▶ ACTIVITY: Only the lines from the one containing "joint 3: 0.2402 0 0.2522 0" through the end of the listing belong in the answer, repeated exactly, with no pictures.

▶ STORED DATA:

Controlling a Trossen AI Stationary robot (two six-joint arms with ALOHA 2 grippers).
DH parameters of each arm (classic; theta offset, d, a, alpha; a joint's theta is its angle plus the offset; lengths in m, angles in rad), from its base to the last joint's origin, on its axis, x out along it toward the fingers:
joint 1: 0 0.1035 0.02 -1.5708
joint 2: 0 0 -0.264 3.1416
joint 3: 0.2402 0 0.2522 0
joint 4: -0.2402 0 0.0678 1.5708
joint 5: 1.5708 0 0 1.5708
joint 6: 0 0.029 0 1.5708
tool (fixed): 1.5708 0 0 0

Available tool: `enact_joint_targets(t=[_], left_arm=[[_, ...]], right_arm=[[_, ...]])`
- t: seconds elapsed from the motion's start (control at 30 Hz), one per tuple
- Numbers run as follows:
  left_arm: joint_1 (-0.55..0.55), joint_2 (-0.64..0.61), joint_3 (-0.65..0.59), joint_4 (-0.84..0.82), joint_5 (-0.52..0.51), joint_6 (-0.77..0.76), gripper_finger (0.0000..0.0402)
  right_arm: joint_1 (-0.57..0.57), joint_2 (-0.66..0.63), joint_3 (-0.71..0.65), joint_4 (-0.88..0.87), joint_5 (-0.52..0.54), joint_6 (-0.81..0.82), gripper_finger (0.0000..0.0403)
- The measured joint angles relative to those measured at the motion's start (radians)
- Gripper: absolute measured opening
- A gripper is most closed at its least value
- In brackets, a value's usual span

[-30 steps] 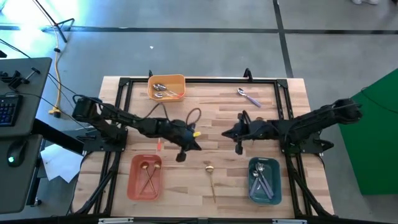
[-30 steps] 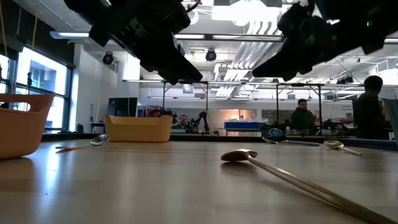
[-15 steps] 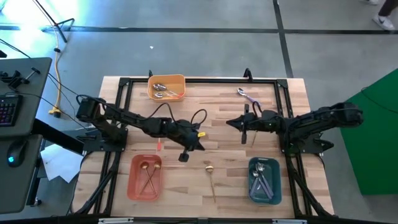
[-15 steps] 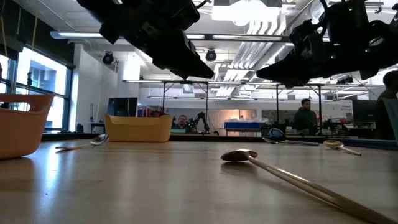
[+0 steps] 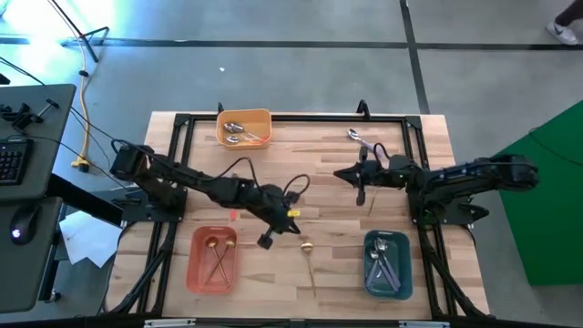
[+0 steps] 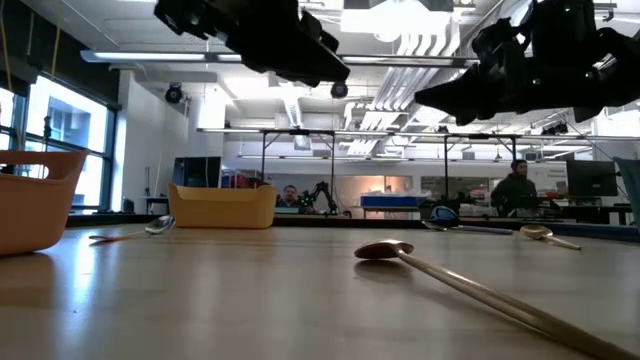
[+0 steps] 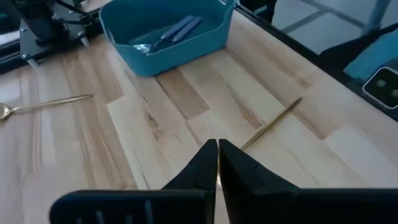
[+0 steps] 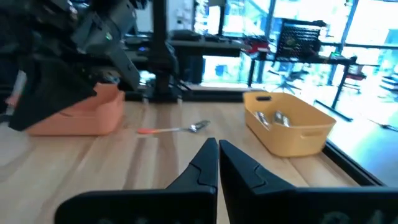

▶ OUTPUT FOR THIS TASK:
joint 3: 0.2402 0 0.2522 0
joint 4: -0.2402 0 0.0678 1.5708
joint 5: 1.5708 0 0 1.5708
joint 6: 0 0.029 0 1.5708
tool (fixed): 1.5708 0 0 0

Available tool: `enact_joint_targets(t=[_], left_arm=[[_, ...]], right_arm=[[_, ...]])`
- t: seconds elapsed from the motion's start (control at 30 Hz), one per tuple
- Numbers run as follows:
  left_arm: joint_1 (-0.55..0.55), joint_2 (-0.64..0.61), joint_3 (-0.65..0.59), joint_4 (-0.84..0.82), joint_5 (-0.52..0.51), joint_6 (-0.77..0.76), gripper_finger (0.0000..0.0402)
  right_arm: joint_1 (-0.57..0.57), joint_2 (-0.66..0.63), joint_3 (-0.71..0.65), joint_4 (-0.88..0.87), joint_5 (-0.52..0.54), joint_6 (-0.81..0.82), gripper_finger (0.0000..0.0403)
- The measured joint angles relative to those measured at the motion's start (radians)
- Gripper: absolute measured opening
- A gripper is most closed at its least value
- In brackets, a value's usual span

[-30 steps] 
[-30 steps] 
[-15 steps] 
[-15 steps] 
[+0 steps] 
[+0 steps] 
[+0 steps] 
[+0 steps] 

The required output has been supplied.